Would you like to make more money than you do now? Would you like to make the move to the next level but you haven’t been able to do so? In order to do that, you have to understand typical employee expectations, typical employer expectations, and why you currently get paid the amount that you do.
Let me guess your expectations
You land that job you have been interviewing for and you are eager to get started. They offer you a salary that, while you would like to earn more, it is high enough for you to take the position. You work hard at you job to complete everything that you are assigned. Fast forward a few years. You are annoyed at your job.

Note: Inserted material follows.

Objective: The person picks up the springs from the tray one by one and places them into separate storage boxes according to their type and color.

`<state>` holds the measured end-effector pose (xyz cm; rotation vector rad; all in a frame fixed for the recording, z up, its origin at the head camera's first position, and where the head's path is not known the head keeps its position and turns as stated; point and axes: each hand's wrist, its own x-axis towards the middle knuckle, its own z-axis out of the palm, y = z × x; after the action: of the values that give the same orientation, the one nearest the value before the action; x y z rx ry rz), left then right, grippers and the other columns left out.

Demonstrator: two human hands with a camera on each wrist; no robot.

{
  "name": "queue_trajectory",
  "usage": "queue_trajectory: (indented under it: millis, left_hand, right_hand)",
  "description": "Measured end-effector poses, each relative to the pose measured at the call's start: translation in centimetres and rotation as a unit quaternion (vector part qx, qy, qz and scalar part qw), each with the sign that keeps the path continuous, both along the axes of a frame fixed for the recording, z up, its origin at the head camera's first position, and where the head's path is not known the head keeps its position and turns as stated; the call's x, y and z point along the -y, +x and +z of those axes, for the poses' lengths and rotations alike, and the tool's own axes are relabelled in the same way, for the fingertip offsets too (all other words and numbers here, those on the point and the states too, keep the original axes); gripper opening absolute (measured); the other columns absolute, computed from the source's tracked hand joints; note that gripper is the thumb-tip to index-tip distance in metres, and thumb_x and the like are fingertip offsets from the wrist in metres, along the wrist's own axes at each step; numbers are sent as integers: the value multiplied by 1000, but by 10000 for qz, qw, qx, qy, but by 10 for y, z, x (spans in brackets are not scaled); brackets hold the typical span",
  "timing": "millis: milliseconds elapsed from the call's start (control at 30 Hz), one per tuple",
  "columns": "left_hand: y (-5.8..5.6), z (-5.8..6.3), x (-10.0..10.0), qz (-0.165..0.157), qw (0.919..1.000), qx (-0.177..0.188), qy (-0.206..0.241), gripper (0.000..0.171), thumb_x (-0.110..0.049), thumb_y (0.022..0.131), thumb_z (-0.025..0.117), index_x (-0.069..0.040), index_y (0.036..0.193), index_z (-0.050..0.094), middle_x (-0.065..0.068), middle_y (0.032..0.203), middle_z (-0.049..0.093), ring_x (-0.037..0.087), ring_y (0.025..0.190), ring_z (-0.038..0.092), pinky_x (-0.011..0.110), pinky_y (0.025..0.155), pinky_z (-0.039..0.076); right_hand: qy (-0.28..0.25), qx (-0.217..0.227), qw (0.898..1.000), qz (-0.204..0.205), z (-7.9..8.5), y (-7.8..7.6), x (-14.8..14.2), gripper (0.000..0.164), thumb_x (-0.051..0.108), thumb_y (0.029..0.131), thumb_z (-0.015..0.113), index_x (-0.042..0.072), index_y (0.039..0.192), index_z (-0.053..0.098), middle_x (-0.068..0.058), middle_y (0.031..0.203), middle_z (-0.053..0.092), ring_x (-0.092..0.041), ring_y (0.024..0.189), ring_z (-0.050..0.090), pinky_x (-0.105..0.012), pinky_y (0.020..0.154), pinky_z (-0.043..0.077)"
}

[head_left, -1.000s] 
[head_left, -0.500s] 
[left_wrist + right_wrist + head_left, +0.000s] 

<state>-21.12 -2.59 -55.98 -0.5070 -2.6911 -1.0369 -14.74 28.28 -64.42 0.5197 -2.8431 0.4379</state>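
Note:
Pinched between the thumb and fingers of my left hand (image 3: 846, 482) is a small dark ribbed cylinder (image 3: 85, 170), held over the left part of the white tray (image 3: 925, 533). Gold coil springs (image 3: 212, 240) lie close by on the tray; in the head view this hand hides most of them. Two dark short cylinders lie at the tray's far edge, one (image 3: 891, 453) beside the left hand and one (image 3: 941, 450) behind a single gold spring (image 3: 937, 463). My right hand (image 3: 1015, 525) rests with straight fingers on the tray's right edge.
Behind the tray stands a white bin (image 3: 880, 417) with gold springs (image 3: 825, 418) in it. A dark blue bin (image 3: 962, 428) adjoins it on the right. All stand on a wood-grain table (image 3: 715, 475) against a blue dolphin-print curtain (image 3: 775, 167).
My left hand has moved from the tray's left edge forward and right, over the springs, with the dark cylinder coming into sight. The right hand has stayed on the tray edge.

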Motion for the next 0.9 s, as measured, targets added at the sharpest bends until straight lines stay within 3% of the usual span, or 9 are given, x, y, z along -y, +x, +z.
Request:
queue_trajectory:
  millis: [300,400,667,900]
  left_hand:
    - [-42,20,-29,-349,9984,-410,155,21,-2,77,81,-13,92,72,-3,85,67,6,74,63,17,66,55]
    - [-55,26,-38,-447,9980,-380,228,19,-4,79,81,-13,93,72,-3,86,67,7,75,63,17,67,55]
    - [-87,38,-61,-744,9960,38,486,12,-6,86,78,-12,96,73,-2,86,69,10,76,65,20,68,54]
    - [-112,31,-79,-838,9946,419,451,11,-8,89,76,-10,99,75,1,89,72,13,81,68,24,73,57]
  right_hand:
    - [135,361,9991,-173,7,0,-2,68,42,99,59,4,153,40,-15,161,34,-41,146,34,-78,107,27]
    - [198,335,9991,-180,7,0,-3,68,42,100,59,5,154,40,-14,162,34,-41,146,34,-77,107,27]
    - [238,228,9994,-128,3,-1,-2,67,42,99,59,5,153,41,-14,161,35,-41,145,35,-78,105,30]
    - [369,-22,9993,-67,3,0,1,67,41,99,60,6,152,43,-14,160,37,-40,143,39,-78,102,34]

You have been working here for some time and all you have ever received is cost of living increases. You are good at your job. You get everything done that you need to, you don’t miss too many days, sometimes you even skip your vacation so that you can show your employer that you are dedicated. You are worth more than you are being paid and if they would only promote you, you could show them.

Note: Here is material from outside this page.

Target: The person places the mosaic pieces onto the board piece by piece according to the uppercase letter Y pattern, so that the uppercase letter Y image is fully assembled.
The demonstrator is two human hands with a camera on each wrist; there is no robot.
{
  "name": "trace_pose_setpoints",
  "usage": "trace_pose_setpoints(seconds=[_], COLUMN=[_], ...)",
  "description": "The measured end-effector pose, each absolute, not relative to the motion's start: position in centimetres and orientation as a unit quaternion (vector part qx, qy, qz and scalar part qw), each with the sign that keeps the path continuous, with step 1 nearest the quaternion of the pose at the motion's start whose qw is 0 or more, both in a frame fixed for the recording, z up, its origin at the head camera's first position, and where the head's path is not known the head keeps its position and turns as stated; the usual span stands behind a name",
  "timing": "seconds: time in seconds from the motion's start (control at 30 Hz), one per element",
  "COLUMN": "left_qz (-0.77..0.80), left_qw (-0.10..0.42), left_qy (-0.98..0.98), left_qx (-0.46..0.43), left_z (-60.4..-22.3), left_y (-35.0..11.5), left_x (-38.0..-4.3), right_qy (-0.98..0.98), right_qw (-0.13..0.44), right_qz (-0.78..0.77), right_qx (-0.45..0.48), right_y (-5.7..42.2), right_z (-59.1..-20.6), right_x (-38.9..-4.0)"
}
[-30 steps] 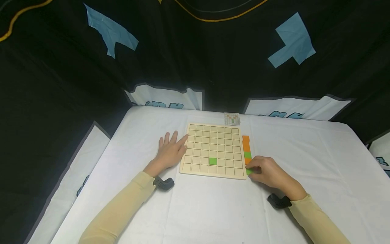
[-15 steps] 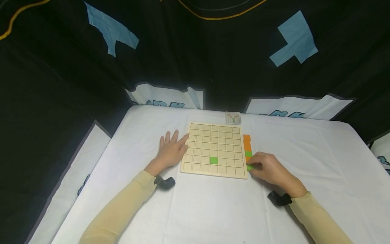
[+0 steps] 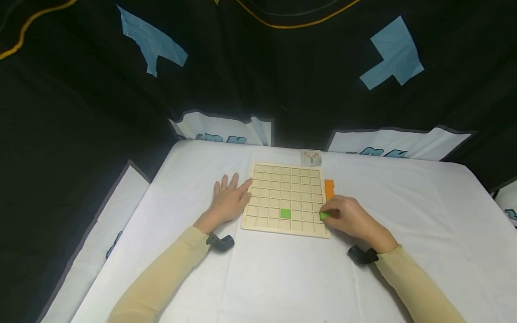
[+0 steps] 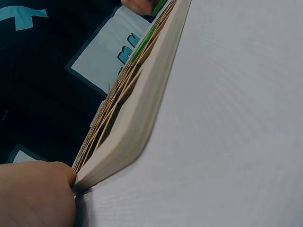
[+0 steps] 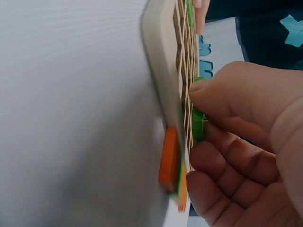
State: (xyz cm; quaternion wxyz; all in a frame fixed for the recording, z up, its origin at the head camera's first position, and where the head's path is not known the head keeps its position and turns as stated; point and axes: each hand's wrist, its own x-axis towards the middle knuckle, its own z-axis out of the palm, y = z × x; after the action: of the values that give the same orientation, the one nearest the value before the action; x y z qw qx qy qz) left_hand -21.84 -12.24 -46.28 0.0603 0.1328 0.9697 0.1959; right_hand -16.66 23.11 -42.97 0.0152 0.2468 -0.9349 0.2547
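Note:
A pale wooden grid board lies flat on the white-covered table, with one green square tile set in a cell near its front. My left hand rests on the cloth with fingers spread, index finger and thumb touching the board's left edge. Over the board's right edge, my right hand pinches another green tile between thumb and fingers. Just beyond that hand, orange tiles form a row along the board's right side. Part of the row is hidden by the hand; an orange tile shows in the right wrist view.
A small card printed with a grid and coloured squares lies behind the board's far right corner. White cloth covers the table. Black curtain with light blue patches hangs behind it.
My right hand has picked up the green tile from the near end of the row and moved it left, over the board's right edge. The left hand stays at the board's left edge.

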Motion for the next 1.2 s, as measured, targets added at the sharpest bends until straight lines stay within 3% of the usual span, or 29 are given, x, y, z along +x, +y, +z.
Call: trace_pose_setpoints(seconds=[0.7,1.2], left_qz=[0.202,0.189], left_qw=[0.068,0.063], left_qy=[0.969,0.971], left_qx=[0.126,0.13], left_z=[-46.2,-46.2], left_y=[-12.2,-12.3], left_x=[-21.9,-21.9], right_qy=[-0.908,-0.915], right_qw=[0.035,0.012], right_qz=[0.257,0.25], right_qx=[0.328,0.316], right_y=[17.0,15.0], right_z=[-43.0,-42.5], right_x=[-20.1,-21.0])
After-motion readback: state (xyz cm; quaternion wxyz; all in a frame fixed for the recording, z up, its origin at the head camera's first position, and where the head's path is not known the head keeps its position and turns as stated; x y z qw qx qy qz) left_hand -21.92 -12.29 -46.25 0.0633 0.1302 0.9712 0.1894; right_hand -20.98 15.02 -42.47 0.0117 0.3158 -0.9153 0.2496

Your employer has filled a position and are happy about it. The HR department now hands off the new employee to the manager and goes about its business recruiting and hiring others into other positions. They are happy because they were able to bag the new employee on the low end of their acceptable starting pay range. That will make them look good and the employee can live in that acceptable range for quite some time if they prove to be an average worker.
Your manager is happy because now she does not have to do her job and yours, though she would be happy to continue to do so if they added the salary to hers. She knows the job, and has done it. That position is worth $X/year. There is a minimum level of work that the new employee needs to perform to keep his job but it would be nice if they went above and beyond and made her job easier.

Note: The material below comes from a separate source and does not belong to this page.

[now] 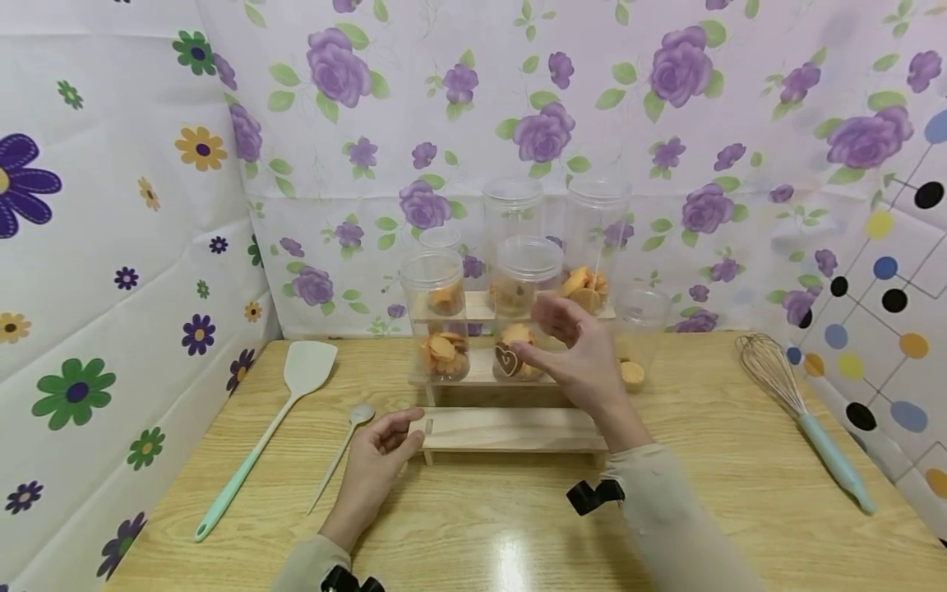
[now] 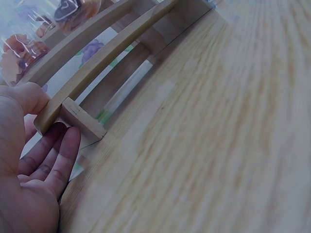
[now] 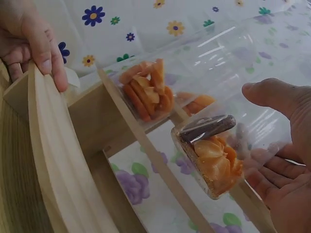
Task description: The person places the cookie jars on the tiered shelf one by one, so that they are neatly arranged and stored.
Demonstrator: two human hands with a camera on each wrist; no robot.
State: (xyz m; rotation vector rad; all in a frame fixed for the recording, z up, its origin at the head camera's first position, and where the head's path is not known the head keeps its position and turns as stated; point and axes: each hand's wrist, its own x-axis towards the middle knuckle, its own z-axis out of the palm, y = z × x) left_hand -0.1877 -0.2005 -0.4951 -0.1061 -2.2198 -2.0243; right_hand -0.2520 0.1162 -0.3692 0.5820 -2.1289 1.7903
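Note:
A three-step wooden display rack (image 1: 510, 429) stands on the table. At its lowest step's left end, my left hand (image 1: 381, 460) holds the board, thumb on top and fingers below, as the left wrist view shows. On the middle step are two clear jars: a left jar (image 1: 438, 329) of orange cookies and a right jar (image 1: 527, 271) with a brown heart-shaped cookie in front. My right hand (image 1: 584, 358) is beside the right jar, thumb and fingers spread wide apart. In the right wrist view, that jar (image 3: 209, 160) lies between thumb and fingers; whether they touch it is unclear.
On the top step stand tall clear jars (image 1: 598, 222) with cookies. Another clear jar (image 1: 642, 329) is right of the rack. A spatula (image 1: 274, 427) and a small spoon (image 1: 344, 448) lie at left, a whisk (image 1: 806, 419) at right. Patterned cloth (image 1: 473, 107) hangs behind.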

The company as a whole views the new position as worth a certain dollar amount. Notice in this section that nothing is mentioned about the value or worth of the new employee, just the position. This is a very important concept to understand.
How pay usually works
In the US, people are typically paid right around the perceived value that they provide to their employer. The first part of that perception is the position, the job, itself. Not only is it the first characteristic thought of, it is also the last. That is why a CEO makes more than a janitor. He or she is creating a larger amount of value through the management of all employees than that one person cleaning the one office. The key word here is ‘perceived.’
Think of it this way, would you pay $20 for a gallon of milk? No. Why? You don’t think a gallon of milk is worth $20. You don’t have anything against that specific gallon of milk, it didn’t do anything to you (I hope). It is just that milk is only worth so much to you. That is how your employer views your job. The position. Not you.
When you perform your job, even when you do it well, you are earning the value that they assessed your position at from the very beginning (plus cost of living in some companies). It has nothing to do with you.
The great thing about this concept is that you only have to know how to change how you are perceived, which is less daunting than it may sound. We’ll take a look at that in another article but for now, just know that you are paid based on the perceived value that you are providing, and that most of that perception comes from the job itself. Not you.